Why do we let people get away with baseless claims that “more guns make communities safer” when we know it is simply not true?
Texas passed a law over the summer allowing concealed carry on all college campus, despite opposition from many students, educators and administrators. And I’m sure plenty of conservative lawmakers in Montgomery, and the gun lobbyists too, would love to see a similar law passed in Alabama.
After all, guns don’t kill people; people kill people. And a murderer or a suicidal person will simply find another weapon if he or she doesn’t have a gun. And car crashes kill more people than guns, and no one is trying to ban cars. And we all know that an armed society is a safer society. And of course, there’s the Second Amendment, duh.

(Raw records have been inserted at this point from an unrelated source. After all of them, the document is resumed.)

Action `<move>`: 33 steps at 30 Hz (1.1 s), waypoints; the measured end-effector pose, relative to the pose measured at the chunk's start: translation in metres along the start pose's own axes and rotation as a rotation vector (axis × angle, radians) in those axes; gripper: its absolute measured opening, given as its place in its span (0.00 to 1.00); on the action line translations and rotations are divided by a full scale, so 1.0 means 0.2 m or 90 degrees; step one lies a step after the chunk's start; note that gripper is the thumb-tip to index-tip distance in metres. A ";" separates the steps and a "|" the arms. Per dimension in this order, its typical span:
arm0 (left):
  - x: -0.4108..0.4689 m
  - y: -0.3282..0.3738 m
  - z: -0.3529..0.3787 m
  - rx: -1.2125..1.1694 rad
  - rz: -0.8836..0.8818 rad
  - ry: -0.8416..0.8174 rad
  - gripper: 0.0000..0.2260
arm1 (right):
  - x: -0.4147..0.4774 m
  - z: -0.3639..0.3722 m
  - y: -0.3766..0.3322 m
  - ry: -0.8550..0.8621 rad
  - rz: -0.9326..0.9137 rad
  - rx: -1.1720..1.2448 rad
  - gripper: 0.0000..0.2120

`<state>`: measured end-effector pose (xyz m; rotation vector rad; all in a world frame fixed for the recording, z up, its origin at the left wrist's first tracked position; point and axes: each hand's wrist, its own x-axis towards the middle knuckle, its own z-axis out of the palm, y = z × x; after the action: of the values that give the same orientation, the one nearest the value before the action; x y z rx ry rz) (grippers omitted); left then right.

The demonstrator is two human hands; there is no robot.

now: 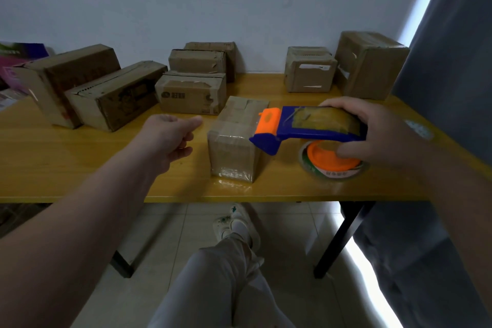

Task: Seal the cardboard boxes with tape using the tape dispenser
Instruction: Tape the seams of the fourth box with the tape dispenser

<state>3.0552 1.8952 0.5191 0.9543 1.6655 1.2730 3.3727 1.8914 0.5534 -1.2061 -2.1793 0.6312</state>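
R hand [372, 130] grips tape dispenser [306, 125], nose at taped box [231, 141] top right edge.
L hand [170, 138] hovers left of taped box, fingers loosely curled, holding nothing. Taped box sits near desk [80, 167] front edge, a wide gap from 2 long boxes [114, 93] to its left. 3 stacked boxes [191, 93] just behind it; at least 2 rear boxes [370, 64] back-right. 1 dispenser.

On the table [80, 167], the small box [231, 141] sits left of the tape dispenser [314, 125], other boxes [191, 93] behind
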 end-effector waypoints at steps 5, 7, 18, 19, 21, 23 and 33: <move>0.02 -0.02 0.01 0.007 -0.004 0.014 0.08 | 0.00 0.03 0.05 0.009 0.013 0.018 0.35; 0.03 -0.04 0.02 0.010 -0.010 0.011 0.09 | 0.00 0.05 0.07 0.001 0.011 0.026 0.35; 0.01 -0.09 0.03 -0.019 -0.129 -0.070 0.09 | -0.03 0.19 0.14 0.012 0.024 0.029 0.35; 0.01 -0.10 0.03 -0.019 -0.136 -0.083 0.09 | -0.03 0.19 0.15 0.013 0.024 0.025 0.36; 0.01 -0.11 0.01 -0.010 -0.147 -0.114 0.08 | -0.03 0.21 0.15 0.015 0.027 0.020 0.36; 0.01 -0.11 0.01 0.007 -0.153 -0.138 0.10 | -0.04 0.22 0.16 0.015 0.035 0.024 0.36; -0.02 -0.06 0.02 0.049 0.122 0.015 0.04 | -0.01 0.28 0.14 0.032 0.041 0.041 0.34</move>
<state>3.0604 1.8909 0.5078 1.1716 1.6830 1.3577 3.3532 1.8954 0.4940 -1.2494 -2.0692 0.6856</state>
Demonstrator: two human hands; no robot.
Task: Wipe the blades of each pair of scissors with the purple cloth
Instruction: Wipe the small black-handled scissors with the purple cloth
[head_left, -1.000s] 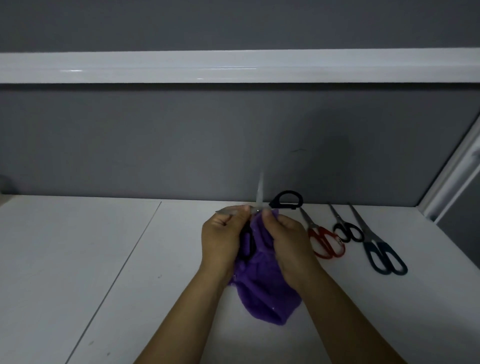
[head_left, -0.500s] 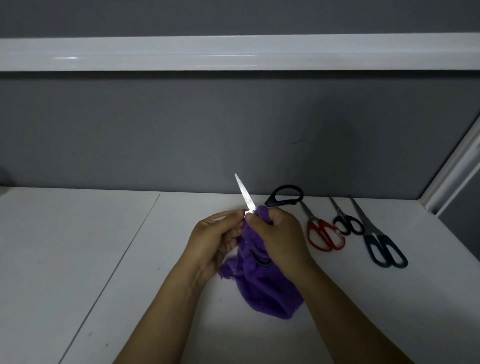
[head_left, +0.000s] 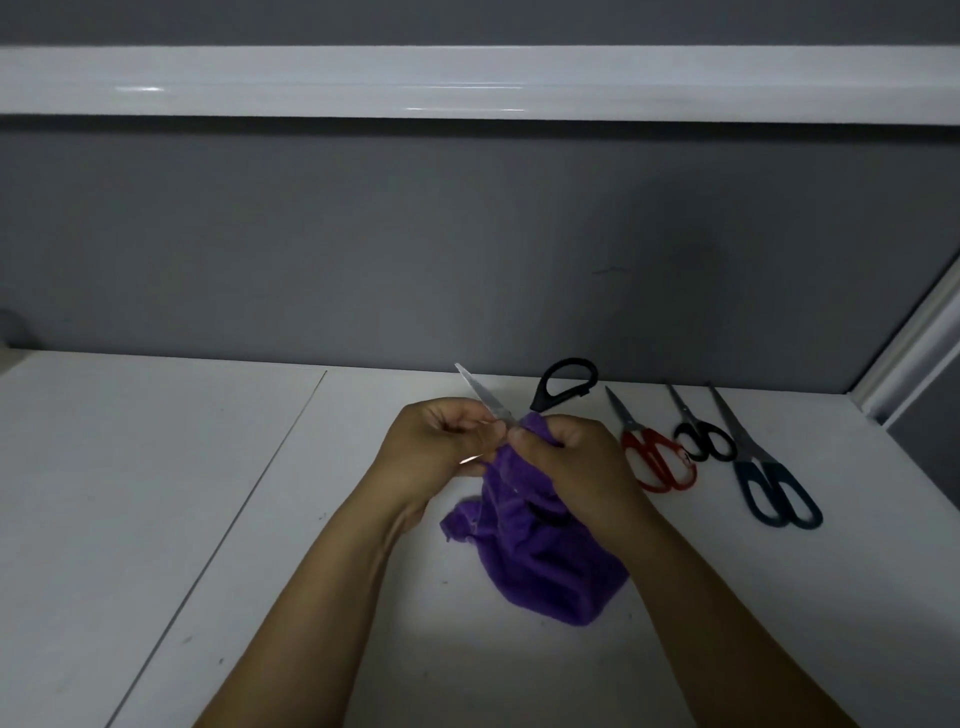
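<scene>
Both hands work above the white table (head_left: 156, 493) on a pair of black-handled scissors (head_left: 565, 383) that stands open. One bare blade (head_left: 483, 395) points up and to the left, and one black handle loop sticks up to the right. My left hand (head_left: 439, 454) has its fingers curled round the scissors near the blade's base. My right hand (head_left: 576, 467) pinches the purple cloth (head_left: 550, 571) against the base of that blade. The rest of the cloth hangs down onto the table and partly hides the second handle.
Three more pairs lie in a row on the right: red-handled scissors (head_left: 657, 462), small black-handled scissors (head_left: 704, 440) and larger dark blue-handled scissors (head_left: 774, 491). A grey partition wall stands behind the table, and a white frame runs down at the far right.
The exposed blade has swung from pointing straight up to leaning up-left. My right hand, with the cloth, now sits at the blade's base. The other scissors have not moved.
</scene>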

Except all of that is just the empty, cold rhetoric of those who surely must care more about having a completely unfettered and unregulated right to own a gun than they care about human lives.
Because we know that the “guns make us safer” arguments are completely, ridiculously baseless. The United States has more guns per person than anywhere else, and we have significantly higher rates of gun violence.
The presence of a gun obviously raises the likelihood that someone will be shot.
And I know that the majority of gun owners are responsible, law-abiding people, but can we not agree that it would be better if it were just a little bit harder to buy a gun?
Can we not acknowledge that most crimes are committed out of convenience and that without easy access to a gun a lot fewer people will shoot other people or themselves?
I’m not saying we should ban all gun sales. In fact, relatively few people are calling for that. We just have to do something. We have to acknowledge that it is far too easy to kill other people in mass numbers. We have to be honest about the problems that come with easy access to guns. We have to care about this.
Mark Hammontree is a senior majoring in secondary education – language arts. His column runs weekly.